SOONER or later we all have one of these: what qualifies as the worst day of our life.
You’ve already had one, perhaps several, but, and I hate to be the bearer of such a fact, there is another one coming.  If I could be allowed to extend the truth further, I could say there will be more than one.
Life does not get easier.  It gets harder.  It gets harder because we are more and more sown into life the longer we live.  From only being worried for ourselves, then we have families, and then our children have their own kids.  The older we get, the more our own mortality’s positioned front and centre.  That’s just two examples.  We have, typically, more to lose the longer we live.  This is not so much a depressing truth, but a truth that will undergird us if we’ll configure life around such a truth.

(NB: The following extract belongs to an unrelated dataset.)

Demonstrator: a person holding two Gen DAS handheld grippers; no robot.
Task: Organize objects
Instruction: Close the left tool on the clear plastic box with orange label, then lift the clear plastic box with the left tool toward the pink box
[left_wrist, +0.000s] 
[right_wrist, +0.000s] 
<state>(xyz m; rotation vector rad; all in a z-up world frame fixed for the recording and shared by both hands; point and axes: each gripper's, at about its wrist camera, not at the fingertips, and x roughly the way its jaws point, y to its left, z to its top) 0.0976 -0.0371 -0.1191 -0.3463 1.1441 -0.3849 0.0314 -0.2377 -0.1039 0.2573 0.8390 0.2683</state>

The longer we live, the wiser we should become, and that wisdom is underscored most when we accept we do not control life.  God does.
Age provides us the wisdom that compels us to believe we cannot trust in our own strength.  Sooner or later life smashes us sufficiently that we learn, once and for all, that weakness is best, so that His strength might embody us.  Embodying us, this strength first becomes ours in the secrecy of our consciousness alone.  And here’s an indelible irony!  Even in weakness, we have praise for what God’s showing us; we’re frustrated that we cannot shout about it from the rooftops.  But ultimately people do catch on; there’s something irretrievably inimitable about us.  Such weakness, in God, is the greatest of all gifts in this broken life, if His love weren’t already the supreme gift.
And it’s in this state of being sufficiently weak in His strength we’re best situated, in meeting the worst day of our lives; so it’s not so hard!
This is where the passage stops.